You can also return the original completion object
import openai
import instructor
from pydantic import BaseModel
client = instructor.from_openai(openai.OpenAI())
class User(BaseModel):
name: str
age: int
user, completion = client.chat.completions.create_with_completion(
model="gpt-4-turbo-preview",
messages=[
{"role": "user", "content": "Create a user"},
],
response_model=User,
)
In order to handle streams, we still support Iterable[T]
and Partial[T]
but to simply the type inference, we've added create_iterable
and create_partial
methods as well!
import openai
import instructor
from pydantic import BaseModel
client = instructor.from_openai(openai.OpenAI())
class User(BaseModel):
name: str
age: int
user_stream = client.chat.completions.create_partial(
model="gpt-4-turbo-preview",
messages=[
{"role": "user", "content": "Create a user"},
],
response_model=User,
)
for user in user_stream:
print(user)
#> name=None age=None
#> name=None age=None
#> name=None age=None
#> name=None age=None
#> name=None age=25
#> name=None age=25
#> name=None age=25
#> name=None age=25
#> name=None age=25
#> name=None age=25
#> name='John Doe' age=25
# name=None age=None
# name='' age=None
# name='John' age=None
# name='John Doe' age=None
# name='John Doe' age=30
Notice now that the type infered is Generator[User, None]
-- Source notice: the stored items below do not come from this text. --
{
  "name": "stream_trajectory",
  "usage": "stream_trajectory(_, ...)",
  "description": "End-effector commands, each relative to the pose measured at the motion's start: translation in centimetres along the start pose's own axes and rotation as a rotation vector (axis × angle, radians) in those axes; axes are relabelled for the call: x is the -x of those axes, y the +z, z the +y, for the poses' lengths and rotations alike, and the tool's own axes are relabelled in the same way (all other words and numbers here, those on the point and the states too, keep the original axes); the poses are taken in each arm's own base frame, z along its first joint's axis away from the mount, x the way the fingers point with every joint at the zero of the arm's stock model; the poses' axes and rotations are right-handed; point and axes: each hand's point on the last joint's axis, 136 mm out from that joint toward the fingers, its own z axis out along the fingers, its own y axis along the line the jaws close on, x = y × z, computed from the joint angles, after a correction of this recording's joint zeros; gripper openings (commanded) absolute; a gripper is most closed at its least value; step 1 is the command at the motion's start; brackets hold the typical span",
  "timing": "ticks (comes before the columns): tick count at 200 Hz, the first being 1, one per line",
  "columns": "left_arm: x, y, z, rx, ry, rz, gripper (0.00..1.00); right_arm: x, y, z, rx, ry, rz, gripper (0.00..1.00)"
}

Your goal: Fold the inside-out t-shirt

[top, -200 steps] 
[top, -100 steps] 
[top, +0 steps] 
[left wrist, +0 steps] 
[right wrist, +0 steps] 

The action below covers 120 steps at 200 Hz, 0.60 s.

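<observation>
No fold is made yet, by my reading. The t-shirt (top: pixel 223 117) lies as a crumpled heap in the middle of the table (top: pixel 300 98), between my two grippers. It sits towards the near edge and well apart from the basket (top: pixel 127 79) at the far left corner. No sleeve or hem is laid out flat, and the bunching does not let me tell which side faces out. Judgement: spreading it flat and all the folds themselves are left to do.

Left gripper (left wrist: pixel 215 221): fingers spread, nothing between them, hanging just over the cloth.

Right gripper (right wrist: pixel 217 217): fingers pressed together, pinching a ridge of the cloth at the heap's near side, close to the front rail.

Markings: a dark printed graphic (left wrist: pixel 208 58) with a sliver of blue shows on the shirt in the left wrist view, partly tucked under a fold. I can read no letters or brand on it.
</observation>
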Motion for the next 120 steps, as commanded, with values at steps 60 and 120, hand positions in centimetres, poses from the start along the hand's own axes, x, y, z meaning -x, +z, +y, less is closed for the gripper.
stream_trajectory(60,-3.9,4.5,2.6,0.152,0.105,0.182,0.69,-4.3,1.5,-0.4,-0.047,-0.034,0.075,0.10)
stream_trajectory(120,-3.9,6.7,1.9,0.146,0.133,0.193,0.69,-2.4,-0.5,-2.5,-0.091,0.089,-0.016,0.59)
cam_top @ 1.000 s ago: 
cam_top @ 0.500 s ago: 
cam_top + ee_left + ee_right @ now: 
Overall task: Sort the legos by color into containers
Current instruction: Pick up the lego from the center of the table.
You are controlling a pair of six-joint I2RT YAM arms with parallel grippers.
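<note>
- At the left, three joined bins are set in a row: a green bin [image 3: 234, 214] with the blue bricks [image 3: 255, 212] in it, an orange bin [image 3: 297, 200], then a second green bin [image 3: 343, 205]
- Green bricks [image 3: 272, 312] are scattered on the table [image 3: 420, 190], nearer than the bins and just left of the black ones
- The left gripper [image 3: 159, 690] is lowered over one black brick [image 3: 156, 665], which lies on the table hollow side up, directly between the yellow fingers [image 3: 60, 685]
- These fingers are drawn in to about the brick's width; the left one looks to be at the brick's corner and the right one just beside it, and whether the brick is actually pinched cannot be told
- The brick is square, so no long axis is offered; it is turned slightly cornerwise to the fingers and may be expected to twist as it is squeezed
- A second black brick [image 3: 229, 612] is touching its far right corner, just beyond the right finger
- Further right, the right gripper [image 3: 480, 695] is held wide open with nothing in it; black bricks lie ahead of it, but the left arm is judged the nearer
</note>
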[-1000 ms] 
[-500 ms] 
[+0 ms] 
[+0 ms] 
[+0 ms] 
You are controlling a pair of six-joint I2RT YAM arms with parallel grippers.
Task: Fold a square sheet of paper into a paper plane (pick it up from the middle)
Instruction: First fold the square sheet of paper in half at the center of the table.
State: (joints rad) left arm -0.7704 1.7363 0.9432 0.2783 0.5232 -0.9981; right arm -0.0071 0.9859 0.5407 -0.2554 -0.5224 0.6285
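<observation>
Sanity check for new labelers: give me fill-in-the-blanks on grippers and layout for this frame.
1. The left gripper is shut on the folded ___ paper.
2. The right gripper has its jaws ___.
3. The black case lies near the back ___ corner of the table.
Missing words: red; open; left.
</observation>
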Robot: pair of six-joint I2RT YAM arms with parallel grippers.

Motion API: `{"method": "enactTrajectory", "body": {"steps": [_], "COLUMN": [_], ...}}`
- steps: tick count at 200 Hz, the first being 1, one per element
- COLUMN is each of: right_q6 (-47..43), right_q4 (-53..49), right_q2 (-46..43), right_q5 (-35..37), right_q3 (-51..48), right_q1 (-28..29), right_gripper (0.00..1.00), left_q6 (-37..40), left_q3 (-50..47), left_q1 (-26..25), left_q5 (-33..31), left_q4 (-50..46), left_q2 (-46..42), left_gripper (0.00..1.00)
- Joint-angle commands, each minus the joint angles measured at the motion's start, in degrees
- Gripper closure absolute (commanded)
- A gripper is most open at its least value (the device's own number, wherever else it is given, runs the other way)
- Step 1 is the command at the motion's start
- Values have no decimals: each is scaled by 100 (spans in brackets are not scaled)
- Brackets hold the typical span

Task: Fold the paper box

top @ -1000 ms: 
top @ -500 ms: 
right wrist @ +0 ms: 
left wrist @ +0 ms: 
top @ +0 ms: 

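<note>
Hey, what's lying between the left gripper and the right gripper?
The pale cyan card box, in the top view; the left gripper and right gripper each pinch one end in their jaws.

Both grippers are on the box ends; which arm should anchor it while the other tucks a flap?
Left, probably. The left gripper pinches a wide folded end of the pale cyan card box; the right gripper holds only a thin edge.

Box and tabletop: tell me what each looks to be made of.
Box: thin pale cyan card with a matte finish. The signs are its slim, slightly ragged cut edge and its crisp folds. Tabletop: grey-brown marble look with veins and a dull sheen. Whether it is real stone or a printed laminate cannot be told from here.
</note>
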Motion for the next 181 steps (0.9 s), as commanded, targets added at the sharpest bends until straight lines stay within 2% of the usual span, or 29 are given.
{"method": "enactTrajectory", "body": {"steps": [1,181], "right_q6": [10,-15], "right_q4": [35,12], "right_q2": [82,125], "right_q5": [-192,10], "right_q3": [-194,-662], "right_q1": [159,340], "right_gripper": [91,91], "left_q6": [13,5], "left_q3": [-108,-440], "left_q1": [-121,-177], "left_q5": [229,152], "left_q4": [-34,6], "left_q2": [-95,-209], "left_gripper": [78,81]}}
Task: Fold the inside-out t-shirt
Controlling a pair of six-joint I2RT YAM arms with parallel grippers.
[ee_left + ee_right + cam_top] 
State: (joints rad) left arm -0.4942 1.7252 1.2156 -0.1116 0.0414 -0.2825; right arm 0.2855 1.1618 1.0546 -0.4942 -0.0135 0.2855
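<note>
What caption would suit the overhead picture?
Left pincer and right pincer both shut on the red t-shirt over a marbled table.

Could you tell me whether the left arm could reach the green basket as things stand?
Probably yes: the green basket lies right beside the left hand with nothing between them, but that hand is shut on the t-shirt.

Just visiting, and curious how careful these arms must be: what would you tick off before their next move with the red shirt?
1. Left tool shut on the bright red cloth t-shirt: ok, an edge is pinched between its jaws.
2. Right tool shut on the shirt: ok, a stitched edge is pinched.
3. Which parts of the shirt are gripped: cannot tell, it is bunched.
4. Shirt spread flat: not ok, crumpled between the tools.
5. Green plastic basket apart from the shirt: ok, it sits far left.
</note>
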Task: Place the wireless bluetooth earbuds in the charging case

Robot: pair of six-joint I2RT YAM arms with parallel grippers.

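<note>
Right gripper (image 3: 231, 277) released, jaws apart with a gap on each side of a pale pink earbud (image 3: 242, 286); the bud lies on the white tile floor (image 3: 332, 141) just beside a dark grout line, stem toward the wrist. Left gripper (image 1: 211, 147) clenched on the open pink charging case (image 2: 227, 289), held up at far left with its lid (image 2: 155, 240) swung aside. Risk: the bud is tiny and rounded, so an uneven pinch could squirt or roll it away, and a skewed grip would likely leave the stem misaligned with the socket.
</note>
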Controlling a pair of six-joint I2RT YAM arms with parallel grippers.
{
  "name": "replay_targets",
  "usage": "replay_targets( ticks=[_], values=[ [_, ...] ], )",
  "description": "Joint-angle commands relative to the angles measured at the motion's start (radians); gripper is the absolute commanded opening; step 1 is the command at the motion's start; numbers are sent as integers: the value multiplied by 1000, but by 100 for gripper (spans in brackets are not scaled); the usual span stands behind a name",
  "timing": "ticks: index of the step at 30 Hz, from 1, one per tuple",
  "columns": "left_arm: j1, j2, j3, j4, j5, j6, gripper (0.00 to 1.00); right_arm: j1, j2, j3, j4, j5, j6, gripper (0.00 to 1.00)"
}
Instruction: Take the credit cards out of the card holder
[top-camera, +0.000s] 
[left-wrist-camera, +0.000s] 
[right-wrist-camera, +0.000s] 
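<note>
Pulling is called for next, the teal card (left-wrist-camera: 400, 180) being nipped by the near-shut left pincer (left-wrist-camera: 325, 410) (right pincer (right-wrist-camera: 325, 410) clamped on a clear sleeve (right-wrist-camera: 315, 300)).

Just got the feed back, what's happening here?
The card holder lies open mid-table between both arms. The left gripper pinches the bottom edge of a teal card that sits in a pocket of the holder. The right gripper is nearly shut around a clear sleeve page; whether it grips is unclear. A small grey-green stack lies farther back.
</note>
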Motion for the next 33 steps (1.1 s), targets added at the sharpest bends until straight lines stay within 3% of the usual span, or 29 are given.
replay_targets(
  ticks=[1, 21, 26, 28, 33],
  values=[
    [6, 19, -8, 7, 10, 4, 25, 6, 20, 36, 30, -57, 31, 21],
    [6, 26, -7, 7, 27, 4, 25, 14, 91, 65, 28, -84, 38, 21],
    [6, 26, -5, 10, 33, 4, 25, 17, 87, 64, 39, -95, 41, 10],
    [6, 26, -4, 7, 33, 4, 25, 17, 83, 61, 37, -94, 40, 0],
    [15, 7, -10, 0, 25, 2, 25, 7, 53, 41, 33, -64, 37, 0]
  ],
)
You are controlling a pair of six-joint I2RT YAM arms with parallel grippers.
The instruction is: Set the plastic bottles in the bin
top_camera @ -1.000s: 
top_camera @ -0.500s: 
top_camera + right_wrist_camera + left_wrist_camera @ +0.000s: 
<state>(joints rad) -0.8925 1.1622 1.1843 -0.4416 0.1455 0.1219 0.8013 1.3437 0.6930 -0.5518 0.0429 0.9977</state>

We get an iterable of objects when we want to extract multiple objects.
import openai
import instructor
from pydantic import BaseModel
client = instructor.from_openai(openai.OpenAI())
class User(BaseModel):
name: str
age: int
users = client.chat.completions.create_iterable(
model="gpt-4-turbo-preview",
messages=[
{"role": "user", "content": "Create 2 users"},
],
response_model=User,
)
for user in users:
print(user)
#> name='John' age=30
#> name='Jane' age=25
# User(name='John Doe', age=30)
# User(name='Jane Smith', age=25)
We invite you to contribute to evals in pytest
as a way to monitor the quality of the OpenAI models and the instructor
library. To get started check out the evals for anthropic and OpenAI and contribute your own evals in the form of pytest tests. These evals will be run once a week and the results will be posted.
If you want to help, checkout some of the issues marked as good-first-issue
or help-wanted
found here. They could be anything from code improvements, a guest blog post, or a new cookbook.
We also provide some added CLI functionality for easy convinience:
-
instructor jobs
: This helps with the creation of fine-tuning jobs with OpenAI. Simple useinstructor jobs create-from-file --help
to get started creating your first fine-tuned GPT3.5 model -
instructor files
: Manage your uploaded files with ease. You'll be able to create, delete and upload files all from the command line -
instructor usage
: Instead of heading to the OpenAI site each time, you can monitor your usage from the cli and filter by date and time period. Note that usage often takes ~5-10 minutes to update from OpenAI's side
This project is licensed under the terms of the MIT License.